The study included 286 extensive-disease SCLC patients who responded to four to six cycles of chemotherapy for primary disease. Patients were randomized to PCI, in doses ranging from 20 Gy/5 fractions to 30 Gy/12 fractions, or no PCI. CT or MRI of the brain was performed whenever any of the predefined key symptoms were present at baseline or during follow-up.
There were no significant differences in patient characteristics between the two arms, he said. Dr. Slotman pointed to the patients' median time since diagnosis (4.2 months in each arm) as "something to keep in mind when analyzing the survival curves," since survival was measured from the time of randomization (4 to 6 weeks after completion of four to six cycles of chemotherapy), not from the time of diagnosis or the start of chemotherapy. At the time of analysis, 89% of patients had been followed to progression or death.
Significantly fewer of the PCI-treated patients had brain metastases at 1 year from randomization: 14.6% vs 40.4%, for a 73% reduction in risk (P < .001).
The rate of symptomatic brain metastasis as the first event was 9.1% for PCI vs 35% for controls. "In nearly all cases, when symptomatic brain metastasis was the first event, it was followed by extracranial progression," Dr. Slotman said.
On the other hand, he said, extracranial disease progression was the first event in 76.2% of PCI patients vs 59.4% of controls, and was followed by brain metastases in about 10% of patients in each group.

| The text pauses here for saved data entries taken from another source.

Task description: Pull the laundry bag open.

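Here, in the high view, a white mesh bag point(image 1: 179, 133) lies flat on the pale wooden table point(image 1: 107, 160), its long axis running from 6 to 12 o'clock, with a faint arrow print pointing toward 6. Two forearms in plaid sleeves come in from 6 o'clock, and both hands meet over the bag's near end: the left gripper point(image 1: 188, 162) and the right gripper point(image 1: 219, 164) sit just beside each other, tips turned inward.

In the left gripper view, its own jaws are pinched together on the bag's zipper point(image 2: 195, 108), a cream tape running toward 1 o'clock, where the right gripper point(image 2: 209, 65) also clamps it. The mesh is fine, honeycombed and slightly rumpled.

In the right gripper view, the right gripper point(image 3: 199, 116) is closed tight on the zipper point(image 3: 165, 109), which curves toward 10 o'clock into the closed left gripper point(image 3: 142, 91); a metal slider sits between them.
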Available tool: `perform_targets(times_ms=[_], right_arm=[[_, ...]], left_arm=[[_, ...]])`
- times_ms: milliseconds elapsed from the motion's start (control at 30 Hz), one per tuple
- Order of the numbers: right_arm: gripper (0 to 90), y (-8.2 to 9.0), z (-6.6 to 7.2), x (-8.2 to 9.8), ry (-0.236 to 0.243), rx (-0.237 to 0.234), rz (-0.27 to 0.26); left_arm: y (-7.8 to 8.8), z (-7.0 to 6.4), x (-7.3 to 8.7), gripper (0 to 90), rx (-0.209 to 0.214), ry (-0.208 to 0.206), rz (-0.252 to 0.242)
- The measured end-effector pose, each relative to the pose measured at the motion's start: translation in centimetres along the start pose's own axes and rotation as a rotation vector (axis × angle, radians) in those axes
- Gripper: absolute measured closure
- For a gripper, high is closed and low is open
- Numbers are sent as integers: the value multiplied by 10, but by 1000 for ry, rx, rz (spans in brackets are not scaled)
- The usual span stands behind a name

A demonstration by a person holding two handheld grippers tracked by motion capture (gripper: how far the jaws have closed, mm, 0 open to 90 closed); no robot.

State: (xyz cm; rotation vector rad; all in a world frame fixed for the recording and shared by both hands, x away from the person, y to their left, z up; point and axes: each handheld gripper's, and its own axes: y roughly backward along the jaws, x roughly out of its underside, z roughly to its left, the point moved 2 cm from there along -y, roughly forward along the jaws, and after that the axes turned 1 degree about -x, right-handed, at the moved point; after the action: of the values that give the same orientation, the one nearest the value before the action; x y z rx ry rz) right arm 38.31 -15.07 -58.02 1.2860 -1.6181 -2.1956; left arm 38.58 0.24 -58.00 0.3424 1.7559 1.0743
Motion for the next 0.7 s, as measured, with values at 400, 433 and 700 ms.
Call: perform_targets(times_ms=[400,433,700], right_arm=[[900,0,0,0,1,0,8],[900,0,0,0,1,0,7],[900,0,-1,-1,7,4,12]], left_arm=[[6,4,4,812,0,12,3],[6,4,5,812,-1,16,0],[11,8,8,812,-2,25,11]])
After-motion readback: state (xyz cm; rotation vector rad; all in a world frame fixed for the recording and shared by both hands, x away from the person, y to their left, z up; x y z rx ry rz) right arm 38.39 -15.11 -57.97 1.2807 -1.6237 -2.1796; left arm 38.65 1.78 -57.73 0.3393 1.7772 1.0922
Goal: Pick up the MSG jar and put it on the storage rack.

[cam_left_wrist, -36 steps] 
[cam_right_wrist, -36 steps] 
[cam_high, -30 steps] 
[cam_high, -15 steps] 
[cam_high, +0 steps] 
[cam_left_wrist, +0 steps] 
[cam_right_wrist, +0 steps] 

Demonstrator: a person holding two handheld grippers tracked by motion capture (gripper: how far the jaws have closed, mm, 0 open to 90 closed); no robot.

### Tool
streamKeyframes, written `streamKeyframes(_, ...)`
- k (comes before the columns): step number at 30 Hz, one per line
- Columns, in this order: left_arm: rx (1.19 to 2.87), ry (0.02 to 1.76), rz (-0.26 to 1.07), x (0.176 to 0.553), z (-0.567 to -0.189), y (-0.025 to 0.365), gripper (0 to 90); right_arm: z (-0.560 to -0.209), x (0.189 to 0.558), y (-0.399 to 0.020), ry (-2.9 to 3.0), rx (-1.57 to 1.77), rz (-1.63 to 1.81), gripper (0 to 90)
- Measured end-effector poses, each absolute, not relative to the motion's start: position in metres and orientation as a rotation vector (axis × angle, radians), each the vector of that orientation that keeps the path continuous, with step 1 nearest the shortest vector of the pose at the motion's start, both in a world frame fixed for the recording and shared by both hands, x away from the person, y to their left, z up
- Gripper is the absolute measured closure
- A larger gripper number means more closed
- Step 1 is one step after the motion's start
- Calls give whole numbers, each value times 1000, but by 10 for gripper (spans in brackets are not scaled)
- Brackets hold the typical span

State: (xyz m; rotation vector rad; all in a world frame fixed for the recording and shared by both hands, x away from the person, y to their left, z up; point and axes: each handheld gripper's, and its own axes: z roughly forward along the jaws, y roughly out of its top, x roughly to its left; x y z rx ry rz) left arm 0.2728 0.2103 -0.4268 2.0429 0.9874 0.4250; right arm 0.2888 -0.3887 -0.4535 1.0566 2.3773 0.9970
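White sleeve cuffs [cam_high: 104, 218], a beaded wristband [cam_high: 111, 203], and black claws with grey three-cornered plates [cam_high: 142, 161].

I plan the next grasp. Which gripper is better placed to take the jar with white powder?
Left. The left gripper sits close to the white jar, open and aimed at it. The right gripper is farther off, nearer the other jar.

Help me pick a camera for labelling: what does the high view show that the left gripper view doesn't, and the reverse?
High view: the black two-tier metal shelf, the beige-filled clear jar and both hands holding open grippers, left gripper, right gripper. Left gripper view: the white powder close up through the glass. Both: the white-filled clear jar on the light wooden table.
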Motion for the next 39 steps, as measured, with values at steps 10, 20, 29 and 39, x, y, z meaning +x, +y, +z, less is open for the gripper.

There was no significant difference in the rate of extracranial disease progression between the two arms.
Of note, he said, PCI significantly prolonged failure-free survival and overall survival. Failure-free survival was increased from 15.5% to 23.9% at 6 months from randomizationa 24% reduction in risk with PCI (P = .02). Overall survival was increased from 13.3% to 27.1% at 1 year from randomization, for a 32% reduction in the risk of mortality (P = .003). "This was not a primary endpoint, but was one of the most important findings," Dr. Slotman said.
The treatment was well tolerated, with most adverse events being mild and manageable. The only grade 3 acute toxicity was headache in less than 5% of patients; the only grade 3 late reaction was severe headache and CNS dysfunction in three patients (2.2%).
Also of importance, Dr. Slotman said, global quality of life was not compromised by PCI treatment. Fatigue, for example, "showed some difference at 6 weeks and 3 months, but then went back to normal again," he said.